WHAT THE TASK REQUIRES
In the data that follows, determine how many lines contain the word "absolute", and give only that number.

DATA EXTRACT
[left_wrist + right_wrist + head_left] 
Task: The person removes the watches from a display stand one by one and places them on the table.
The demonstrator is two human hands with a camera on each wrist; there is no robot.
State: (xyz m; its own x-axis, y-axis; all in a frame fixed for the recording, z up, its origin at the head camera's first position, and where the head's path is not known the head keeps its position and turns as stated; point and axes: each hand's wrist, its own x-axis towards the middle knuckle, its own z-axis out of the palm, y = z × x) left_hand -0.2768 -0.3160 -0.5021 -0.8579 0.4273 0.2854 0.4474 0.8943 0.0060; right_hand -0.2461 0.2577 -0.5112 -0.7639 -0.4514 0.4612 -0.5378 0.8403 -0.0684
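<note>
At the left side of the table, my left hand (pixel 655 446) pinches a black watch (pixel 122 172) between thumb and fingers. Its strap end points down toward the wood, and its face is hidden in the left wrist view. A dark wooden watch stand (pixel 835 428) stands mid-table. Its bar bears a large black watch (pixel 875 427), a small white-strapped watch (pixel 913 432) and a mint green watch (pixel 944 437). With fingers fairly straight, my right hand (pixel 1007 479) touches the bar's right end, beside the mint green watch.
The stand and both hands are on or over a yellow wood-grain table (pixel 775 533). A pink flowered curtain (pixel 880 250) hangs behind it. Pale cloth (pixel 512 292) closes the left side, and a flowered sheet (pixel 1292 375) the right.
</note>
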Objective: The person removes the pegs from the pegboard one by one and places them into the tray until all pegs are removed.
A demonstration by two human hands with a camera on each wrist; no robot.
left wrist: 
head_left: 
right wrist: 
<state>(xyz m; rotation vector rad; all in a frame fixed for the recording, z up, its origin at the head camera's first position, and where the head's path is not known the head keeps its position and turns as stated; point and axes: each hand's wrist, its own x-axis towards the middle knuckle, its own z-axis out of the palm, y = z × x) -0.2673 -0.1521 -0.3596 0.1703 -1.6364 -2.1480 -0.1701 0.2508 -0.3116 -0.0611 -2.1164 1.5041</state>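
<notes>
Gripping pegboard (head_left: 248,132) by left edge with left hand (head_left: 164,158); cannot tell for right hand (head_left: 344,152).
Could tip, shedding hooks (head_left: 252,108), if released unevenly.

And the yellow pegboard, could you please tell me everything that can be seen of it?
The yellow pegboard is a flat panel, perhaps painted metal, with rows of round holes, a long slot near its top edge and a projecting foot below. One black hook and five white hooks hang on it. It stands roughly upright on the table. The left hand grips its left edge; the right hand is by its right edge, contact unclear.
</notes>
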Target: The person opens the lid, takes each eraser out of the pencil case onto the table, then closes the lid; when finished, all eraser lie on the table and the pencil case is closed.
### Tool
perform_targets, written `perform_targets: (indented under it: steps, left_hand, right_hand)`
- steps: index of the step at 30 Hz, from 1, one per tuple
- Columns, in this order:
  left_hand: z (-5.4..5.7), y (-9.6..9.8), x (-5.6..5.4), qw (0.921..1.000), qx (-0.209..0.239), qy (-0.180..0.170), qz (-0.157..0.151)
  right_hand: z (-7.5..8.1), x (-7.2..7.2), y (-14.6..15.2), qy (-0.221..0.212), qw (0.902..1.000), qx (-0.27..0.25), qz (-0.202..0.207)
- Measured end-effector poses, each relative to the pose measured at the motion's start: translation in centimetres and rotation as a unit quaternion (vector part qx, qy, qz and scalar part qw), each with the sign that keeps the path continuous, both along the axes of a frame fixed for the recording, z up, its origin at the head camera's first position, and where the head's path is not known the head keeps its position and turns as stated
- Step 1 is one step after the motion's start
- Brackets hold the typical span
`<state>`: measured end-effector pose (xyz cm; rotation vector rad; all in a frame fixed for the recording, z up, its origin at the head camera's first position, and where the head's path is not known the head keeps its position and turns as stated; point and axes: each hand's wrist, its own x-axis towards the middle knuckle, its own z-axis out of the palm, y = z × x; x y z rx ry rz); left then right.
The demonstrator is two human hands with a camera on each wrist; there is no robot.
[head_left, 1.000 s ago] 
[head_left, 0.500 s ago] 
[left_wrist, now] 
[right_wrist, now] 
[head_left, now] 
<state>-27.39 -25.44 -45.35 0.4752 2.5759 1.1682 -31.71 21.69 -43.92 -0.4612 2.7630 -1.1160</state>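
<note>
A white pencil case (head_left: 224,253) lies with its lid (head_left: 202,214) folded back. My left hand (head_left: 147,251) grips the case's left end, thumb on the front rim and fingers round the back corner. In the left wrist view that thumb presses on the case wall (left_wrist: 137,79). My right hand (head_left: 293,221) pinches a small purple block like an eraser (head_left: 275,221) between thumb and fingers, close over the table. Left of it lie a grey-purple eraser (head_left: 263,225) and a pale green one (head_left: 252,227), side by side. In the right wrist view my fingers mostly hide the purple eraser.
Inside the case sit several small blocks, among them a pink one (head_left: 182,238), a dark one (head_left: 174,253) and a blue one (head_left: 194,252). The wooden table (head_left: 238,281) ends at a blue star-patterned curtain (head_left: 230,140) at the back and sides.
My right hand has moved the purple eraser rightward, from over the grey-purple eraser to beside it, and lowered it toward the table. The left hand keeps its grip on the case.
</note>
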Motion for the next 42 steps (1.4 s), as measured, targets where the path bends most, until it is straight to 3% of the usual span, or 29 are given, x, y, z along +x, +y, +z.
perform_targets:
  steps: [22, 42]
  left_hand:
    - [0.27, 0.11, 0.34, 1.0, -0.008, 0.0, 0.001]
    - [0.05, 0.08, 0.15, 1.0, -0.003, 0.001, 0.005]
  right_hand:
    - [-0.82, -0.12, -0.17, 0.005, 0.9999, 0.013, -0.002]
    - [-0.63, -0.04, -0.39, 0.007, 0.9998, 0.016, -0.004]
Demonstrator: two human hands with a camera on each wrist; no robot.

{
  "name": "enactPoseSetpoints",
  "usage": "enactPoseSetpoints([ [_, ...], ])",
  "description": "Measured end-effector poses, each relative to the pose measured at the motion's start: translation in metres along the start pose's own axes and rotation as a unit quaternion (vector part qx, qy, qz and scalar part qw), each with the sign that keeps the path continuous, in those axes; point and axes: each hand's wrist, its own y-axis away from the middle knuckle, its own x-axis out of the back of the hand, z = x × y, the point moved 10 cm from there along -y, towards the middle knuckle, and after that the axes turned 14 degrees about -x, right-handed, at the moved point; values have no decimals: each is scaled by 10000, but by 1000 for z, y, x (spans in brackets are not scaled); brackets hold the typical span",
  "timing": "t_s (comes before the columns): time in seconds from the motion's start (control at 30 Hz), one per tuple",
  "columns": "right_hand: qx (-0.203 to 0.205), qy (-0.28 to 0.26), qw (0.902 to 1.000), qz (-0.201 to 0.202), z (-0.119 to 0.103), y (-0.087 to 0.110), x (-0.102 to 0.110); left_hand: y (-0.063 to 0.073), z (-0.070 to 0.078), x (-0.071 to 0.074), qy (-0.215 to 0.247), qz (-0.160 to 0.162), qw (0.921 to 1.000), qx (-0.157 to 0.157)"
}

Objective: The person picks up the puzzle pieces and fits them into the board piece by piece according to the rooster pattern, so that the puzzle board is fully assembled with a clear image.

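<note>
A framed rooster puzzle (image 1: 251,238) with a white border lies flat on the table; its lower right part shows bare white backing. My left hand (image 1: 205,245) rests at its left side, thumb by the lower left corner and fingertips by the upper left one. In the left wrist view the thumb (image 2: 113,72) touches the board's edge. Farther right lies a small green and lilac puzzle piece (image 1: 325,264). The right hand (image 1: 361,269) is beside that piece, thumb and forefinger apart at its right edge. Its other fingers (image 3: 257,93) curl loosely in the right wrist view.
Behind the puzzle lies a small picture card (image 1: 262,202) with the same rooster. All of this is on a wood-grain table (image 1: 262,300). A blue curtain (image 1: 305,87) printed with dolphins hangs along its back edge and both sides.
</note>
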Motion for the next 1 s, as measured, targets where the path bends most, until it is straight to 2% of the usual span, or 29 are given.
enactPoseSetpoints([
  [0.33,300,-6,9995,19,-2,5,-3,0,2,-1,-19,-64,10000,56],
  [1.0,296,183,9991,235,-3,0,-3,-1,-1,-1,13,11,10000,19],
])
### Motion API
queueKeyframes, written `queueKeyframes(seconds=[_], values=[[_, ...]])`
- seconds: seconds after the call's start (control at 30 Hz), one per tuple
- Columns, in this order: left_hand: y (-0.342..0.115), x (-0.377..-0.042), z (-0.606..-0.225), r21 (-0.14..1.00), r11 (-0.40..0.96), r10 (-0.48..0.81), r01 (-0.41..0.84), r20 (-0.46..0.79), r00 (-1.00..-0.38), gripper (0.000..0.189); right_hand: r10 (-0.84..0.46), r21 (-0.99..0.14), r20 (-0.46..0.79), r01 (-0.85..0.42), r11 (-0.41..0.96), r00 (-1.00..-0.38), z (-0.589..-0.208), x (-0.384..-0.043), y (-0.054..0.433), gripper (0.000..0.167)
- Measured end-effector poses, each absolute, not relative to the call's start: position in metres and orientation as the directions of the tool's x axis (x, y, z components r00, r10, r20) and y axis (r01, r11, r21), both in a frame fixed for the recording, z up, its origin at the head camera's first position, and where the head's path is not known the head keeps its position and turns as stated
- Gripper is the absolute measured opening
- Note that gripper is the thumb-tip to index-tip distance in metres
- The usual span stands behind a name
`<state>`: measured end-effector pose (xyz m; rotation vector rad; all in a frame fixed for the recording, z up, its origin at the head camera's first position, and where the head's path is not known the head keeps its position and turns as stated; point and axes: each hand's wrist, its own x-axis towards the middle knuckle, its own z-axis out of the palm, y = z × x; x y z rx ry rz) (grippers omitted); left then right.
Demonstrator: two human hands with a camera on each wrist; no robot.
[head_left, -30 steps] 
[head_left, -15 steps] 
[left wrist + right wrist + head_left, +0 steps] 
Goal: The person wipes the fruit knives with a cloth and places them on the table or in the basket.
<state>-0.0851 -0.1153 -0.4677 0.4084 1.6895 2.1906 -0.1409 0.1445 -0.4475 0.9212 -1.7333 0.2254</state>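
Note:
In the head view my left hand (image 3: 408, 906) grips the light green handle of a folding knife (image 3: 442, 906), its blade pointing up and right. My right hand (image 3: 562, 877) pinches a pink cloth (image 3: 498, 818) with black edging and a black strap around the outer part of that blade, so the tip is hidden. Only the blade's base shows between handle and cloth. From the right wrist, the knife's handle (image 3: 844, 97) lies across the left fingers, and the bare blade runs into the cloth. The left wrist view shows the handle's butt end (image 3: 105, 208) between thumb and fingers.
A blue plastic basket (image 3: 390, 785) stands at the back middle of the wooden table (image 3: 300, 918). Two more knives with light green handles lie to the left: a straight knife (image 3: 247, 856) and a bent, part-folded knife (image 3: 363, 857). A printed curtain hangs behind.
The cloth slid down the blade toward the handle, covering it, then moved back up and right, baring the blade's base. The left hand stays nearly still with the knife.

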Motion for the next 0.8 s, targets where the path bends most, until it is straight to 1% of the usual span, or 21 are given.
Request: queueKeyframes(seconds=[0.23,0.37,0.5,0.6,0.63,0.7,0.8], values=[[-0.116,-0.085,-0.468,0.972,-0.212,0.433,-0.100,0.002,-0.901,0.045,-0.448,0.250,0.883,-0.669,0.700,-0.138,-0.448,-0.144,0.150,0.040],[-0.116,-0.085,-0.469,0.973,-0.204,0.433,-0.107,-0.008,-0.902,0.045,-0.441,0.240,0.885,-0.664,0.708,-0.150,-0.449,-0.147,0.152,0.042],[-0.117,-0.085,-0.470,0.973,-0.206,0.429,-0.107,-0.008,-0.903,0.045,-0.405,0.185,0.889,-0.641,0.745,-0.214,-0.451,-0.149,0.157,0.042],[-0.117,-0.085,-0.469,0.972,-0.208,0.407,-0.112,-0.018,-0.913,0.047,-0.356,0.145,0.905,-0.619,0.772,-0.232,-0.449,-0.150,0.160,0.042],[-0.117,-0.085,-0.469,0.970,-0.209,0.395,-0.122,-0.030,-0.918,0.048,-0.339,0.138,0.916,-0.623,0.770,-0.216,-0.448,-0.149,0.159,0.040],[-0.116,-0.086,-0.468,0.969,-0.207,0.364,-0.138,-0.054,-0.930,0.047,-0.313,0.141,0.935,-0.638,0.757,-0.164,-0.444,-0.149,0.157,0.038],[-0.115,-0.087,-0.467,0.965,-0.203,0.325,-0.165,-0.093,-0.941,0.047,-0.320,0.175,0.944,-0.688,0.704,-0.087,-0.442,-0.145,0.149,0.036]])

YOUR SOLUTION
2